## [Your goal]
Of the lines listed below, return exactly those that run from the line containing "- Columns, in" through the line containing "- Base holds", both included.

Records drawn from a dataset
=======

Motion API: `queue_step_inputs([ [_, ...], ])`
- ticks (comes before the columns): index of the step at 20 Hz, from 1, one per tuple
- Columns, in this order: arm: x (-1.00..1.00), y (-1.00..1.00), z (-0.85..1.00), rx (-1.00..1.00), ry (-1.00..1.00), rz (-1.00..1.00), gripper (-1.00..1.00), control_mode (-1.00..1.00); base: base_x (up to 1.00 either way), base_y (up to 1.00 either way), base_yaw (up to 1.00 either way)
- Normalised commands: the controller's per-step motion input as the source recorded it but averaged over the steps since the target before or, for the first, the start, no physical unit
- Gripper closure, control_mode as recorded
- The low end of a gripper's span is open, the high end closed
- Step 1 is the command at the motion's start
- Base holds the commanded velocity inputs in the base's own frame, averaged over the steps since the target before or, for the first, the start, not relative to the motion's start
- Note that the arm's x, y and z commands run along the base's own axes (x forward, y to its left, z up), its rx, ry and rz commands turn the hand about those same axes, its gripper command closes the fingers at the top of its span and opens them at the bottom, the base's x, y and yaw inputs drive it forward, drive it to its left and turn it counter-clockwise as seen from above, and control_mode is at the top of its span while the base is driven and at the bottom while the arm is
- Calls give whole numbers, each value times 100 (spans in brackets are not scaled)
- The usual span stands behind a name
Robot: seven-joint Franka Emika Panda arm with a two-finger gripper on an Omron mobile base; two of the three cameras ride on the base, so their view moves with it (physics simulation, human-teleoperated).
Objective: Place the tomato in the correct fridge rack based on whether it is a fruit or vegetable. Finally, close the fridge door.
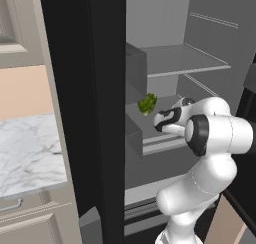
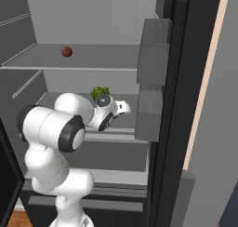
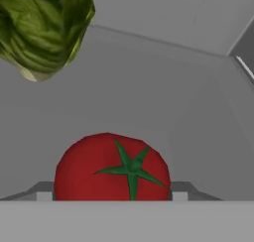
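The gripper point(image 3: 111, 196) clamps its dark fingers on the glossy round tomato point(image 3: 111, 167), beside a crinkled leafy lettuce point(image 3: 42, 28), above the flat grey fridge rack point(image 3: 163, 97).

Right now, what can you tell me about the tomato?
The tomato is round, glossy and red, with a green star-shaped stem top facing the hand camera. It sits between the gripper fingertips, one on each side, apparently held. It is inside the open fridge, over a grey shelf, with the leafy green lettuce just beyond.

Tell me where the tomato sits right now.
In the hand view the tomato sits low and centre between the gripper fingertips, over the fridge rack, with the lettuce at upper left.
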Motion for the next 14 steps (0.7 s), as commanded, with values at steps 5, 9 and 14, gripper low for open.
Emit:
queue_step_inputs([
  [5,0,-2,11,0,0,2,-100,-100,0,0,0],
  [9,0,0,37,0,0,1,-100,-100,0,0,0],
  [14,0,0,32,0,0,1,-100,-100,0,0,0],
])
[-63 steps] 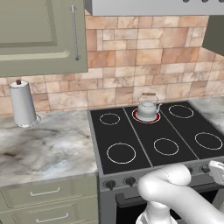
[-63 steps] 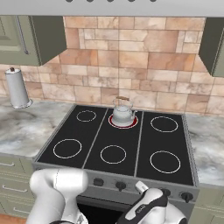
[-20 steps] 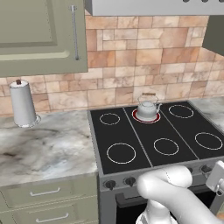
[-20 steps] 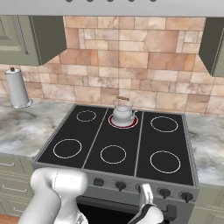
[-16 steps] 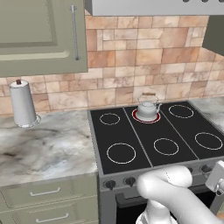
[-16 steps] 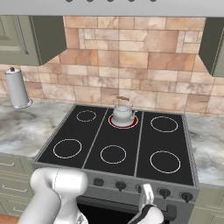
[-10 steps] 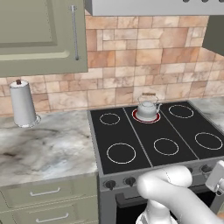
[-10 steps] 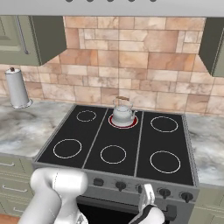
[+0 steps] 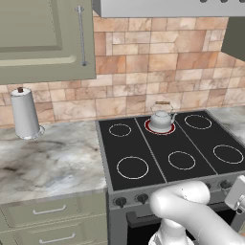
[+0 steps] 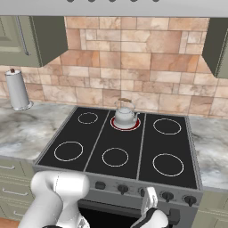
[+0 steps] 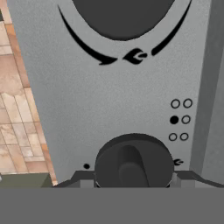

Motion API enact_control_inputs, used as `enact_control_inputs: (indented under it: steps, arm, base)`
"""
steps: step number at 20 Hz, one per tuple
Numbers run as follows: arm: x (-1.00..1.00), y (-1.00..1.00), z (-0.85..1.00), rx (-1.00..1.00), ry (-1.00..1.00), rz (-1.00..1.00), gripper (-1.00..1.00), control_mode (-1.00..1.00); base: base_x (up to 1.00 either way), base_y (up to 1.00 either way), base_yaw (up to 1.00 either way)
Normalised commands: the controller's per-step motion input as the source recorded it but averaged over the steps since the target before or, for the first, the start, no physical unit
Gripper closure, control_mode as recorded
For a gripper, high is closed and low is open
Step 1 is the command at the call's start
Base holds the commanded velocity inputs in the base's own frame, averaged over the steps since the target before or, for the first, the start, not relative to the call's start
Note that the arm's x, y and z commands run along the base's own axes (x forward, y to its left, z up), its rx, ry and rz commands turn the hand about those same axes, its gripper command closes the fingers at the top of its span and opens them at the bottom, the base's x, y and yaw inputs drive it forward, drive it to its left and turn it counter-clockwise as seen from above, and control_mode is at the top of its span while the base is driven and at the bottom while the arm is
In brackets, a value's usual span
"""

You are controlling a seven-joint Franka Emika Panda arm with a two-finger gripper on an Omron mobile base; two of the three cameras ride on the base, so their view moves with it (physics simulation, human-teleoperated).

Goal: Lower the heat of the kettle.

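Observation:
The kettle (image 9: 161, 118) (image 10: 124, 114), small, silver-grey and with a tan-topped handle, sits on the back middle burner (image 10: 126, 124), whose ring glows red. My gripper (image 10: 150, 196) (image 9: 237, 191) is low at the stove's front panel, against the row of knobs. In the hand view a dark round knob (image 11: 133, 162) lies between my fingers (image 11: 72, 178), which press on its two sides. My gripper (image 11: 133, 178) is shut on this knob. Beside the knob, a small burner diagram has one filled dot.
Other knobs (image 10: 121, 189) run along the front panel. A second, larger knob (image 11: 124, 17) is at the top of the hand view. A white paper towel roll (image 9: 25, 114) stands on the marble counter (image 9: 52, 153) at the left. Cabinets and a hood hang above.
Since three seconds ago the hand has risen from a slanted pose in front of the oven to upright against the knob row. Over the last second it has barely moved.

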Motion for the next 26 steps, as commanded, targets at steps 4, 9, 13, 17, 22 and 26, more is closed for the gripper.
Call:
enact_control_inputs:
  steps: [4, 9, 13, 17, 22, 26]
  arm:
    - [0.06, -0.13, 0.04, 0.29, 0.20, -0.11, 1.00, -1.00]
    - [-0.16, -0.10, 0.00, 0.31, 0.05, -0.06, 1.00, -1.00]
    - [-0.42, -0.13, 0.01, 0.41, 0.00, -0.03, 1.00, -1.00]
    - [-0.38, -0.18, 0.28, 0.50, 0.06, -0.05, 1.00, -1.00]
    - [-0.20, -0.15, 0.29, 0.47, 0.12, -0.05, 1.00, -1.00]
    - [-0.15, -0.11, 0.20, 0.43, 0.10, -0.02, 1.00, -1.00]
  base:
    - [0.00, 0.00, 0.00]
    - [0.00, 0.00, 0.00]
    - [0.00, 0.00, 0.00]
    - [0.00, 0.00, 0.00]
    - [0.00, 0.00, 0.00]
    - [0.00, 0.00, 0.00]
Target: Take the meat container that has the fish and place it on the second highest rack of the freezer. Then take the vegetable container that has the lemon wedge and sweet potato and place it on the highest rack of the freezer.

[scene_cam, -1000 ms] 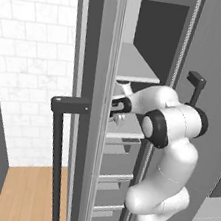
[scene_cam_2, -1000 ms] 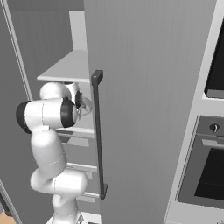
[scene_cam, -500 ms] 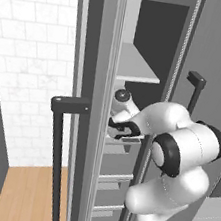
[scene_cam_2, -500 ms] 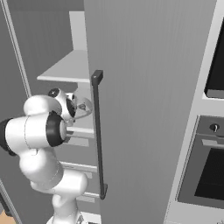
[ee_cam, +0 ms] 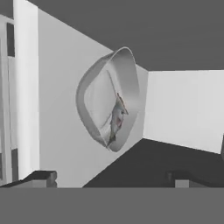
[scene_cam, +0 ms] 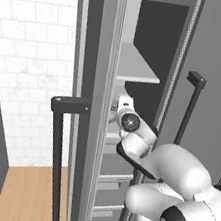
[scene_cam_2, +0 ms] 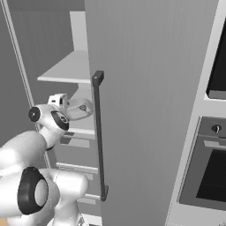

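The meat container (ee_cam: pixel 109 101), a light-grey rounded tub, rests on the second highest rack (scene_cam_2: pixel 82 131) of the freezer (scene_cam_2: pixel 145 88). The small silvery fish (ee_cam: pixel 117 118) lies inside it. The hand view is rolled, so the tub looks tipped on its side. In the right base view the meat container (scene_cam_2: pixel 82 109) sits just right of my hand. My gripper (ee_cam: pixel 111 178) is open, with its fingertips (ee_cam: pixel 42 177) apart and drawn back from the tub, touching nothing. The highest rack (scene_cam: pixel 137 69) is bare. The vegetable container is out of view.
The open freezer door (scene_cam: pixel 219 74) with its dark bar handle (scene_cam_2: pixel 99 137) stands close on the arm's right. Another dark handle (scene_cam: pixel 58 150) stands at the left. A black-glass wall oven (scene_cam_2: pixel 212 176) is further right. Grey drawers (scene_cam: pixel 113 184) lie below the racks.
The gripper has gone from shut to open and let go of the meat container, which stays on the rack. The hand has drawn back and the arm's elbow has dropped low.
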Tool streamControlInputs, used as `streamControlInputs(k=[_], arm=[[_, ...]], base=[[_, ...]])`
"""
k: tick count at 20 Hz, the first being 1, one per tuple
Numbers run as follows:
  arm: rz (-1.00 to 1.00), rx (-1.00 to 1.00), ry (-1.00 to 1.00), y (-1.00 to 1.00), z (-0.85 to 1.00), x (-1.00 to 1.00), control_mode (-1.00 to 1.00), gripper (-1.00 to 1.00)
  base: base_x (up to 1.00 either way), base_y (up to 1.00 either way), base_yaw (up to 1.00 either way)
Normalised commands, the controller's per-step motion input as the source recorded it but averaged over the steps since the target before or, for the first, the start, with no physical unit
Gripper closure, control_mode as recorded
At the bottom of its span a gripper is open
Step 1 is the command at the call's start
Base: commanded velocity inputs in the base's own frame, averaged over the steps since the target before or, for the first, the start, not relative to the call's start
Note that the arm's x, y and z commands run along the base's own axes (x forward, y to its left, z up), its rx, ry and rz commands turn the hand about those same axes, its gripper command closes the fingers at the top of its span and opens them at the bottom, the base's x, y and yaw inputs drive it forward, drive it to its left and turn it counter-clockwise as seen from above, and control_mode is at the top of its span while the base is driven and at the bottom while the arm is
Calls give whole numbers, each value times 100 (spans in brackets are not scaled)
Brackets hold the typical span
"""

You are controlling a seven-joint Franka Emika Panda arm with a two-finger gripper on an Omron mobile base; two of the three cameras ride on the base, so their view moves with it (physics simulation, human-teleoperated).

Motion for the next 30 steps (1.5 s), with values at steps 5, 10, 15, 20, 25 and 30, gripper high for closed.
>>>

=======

## [Expected answer]
- Columns, in this order: arm: x (-1.00..1.00), y (-1.00..1.00), z (-0.85..1.00), rx (-1.00..1.00), ry (-1.00..1.00), rz (-1.00..1.00), gripper (-1.00..1.00), control_mode (-1.00..1.00); base: base_x (up to 1.00 either way), base_y (up to 1.00 either way), base_yaw (up to 1.00 either way)
- Normalised commands: the controller's per-step motion input as the source recorded it but averaged over the steps since the target before or, for the first, the start, no physical unit
- Gripper closure, control_mode as recorded
- The low end of a gripper's span is open, the high end closed
- Step 1 is the command at the motion's start
- Base holds the commanded velocity inputs in the base's own frame, averaged over the steps since the target before or, for the first, the start, not relative to the motion's start

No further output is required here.